→ **Requirement**
The response must consist of every line of the listing, reproduced verbatim.
━━━ Dataset content ━━━
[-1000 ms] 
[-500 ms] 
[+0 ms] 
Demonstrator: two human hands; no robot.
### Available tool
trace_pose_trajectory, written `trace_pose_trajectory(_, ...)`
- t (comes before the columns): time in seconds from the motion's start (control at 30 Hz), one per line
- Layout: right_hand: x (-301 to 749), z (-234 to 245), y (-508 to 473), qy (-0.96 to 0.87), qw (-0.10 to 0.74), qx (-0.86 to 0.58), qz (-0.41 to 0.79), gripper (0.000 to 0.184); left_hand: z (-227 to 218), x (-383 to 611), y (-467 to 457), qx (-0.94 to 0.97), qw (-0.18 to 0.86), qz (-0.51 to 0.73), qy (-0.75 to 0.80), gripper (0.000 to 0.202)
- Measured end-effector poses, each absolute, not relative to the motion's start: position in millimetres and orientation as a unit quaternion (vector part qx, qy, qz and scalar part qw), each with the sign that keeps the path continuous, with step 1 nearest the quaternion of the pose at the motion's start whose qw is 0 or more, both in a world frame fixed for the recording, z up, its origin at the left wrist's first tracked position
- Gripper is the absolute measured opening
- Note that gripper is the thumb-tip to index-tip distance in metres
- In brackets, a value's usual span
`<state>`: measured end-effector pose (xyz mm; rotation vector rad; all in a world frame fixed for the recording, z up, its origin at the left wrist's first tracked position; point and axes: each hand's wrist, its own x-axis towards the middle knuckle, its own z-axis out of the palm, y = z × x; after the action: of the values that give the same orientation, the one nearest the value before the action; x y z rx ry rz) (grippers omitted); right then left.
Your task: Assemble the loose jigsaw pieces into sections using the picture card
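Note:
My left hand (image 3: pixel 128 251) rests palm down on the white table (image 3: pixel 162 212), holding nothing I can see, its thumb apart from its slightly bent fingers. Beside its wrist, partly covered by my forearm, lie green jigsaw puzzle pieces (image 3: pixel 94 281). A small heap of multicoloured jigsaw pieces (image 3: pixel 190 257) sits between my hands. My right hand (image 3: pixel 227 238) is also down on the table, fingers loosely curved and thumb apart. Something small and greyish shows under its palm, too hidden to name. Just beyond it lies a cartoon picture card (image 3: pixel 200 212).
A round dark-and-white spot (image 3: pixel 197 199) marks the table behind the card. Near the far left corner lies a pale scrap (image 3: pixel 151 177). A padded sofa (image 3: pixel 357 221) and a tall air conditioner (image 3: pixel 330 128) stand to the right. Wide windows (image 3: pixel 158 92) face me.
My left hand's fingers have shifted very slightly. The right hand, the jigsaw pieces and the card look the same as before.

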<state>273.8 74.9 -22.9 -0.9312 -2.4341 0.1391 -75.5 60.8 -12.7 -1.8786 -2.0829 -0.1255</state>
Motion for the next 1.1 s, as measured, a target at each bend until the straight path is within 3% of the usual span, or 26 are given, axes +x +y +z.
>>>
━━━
→ **Exercise answer**
[-1000 ms] 
[-500 ms] 
[+0 ms] 
Demonstrator: two human hands; no robot.
### Available tool
trace_pose_trajectory, written `trace_pose_trajectory(_, ...)`
- t (comes before the columns): time in seconds from the motion's start (control at 30 Hz), one per line
- Layout: right_hand: x (-301 to 749), z (-234 to 245), y (-508 to 473), qy (-0.96 to 0.87), qw (-0.10 to 0.74), qx (-0.86 to 0.58), qz (-0.41 to 0.79), gripper (0.000 to 0.184); left_hand: z (-227 to 218), x (-383 to 611), y (-467 to 457), qx (-0.94 to 0.97), qw (-0.18 to 0.86), qz (-0.51 to 0.73), qy (-0.75 to 0.80), gripper (0.000 to 0.202)
- Measured end-effector poses, each absolute, not relative to the motion's start: position in millimetres and orientation as a unit quaternion (vector part qx, qy, qz and scalar part qw), each with the sign that keeps the path continuous, with step 1 nearest the quaternion of the pose at the motion's start whose qw is 0 or more, both in a world frame fixed for the recording, z up, its origin at the left wrist's first tracked position
- Gripper is the absolute measured opening
- Note that gripper is the thumb-tip to index-tip distance in metres
- In brackets, a value's usual span
`<state>`: measured end-effector pose (xyz mm; rotation vector rad; all in a world frame fixed for the recording, z up, its origin at the left wrist's first tracked position; point and axes: each hand's wrist, its own x-axis towards the middle knuckle, its own z-axis out of the palm, y = z × x; after the action: of the values that give the same orientation, the one nearest the value before the action; x y z rx ry rz) (grippers omitted); right then left.
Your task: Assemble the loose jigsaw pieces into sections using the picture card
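Note:
My left hand (image 3: pixel 128 251) rests palm down on the white table (image 3: pixel 162 212), holding nothing I can see, its thumb apart from its slightly bent fingers. Beside its wrist, partly covered by my forearm, lie green jigsaw puzzle pieces (image 3: pixel 94 281). A small heap of multicoloured jigsaw pieces (image 3: pixel 190 257) sits between my hands. My right hand (image 3: pixel 227 238) is also down on the table, fingers loosely curved and thumb apart. Something small and greyish shows under its palm, too hidden to name. Just beyond it lies a cartoon picture card (image 3: pixel 200 212).
A round dark-and-white spot (image 3: pixel 197 199) marks the table behind the card. Near the far left corner lies a pale scrap (image 3: pixel 151 177). A padded sofa (image 3: pixel 357 221) and a tall air conditioner (image 3: pixel 330 128) stand to the right. Wide windows (image 3: pixel 158 92) face me.
My left hand's fingers have shifted very slightly. The right hand, the jigsaw pieces and the card look the same as before.
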
<state>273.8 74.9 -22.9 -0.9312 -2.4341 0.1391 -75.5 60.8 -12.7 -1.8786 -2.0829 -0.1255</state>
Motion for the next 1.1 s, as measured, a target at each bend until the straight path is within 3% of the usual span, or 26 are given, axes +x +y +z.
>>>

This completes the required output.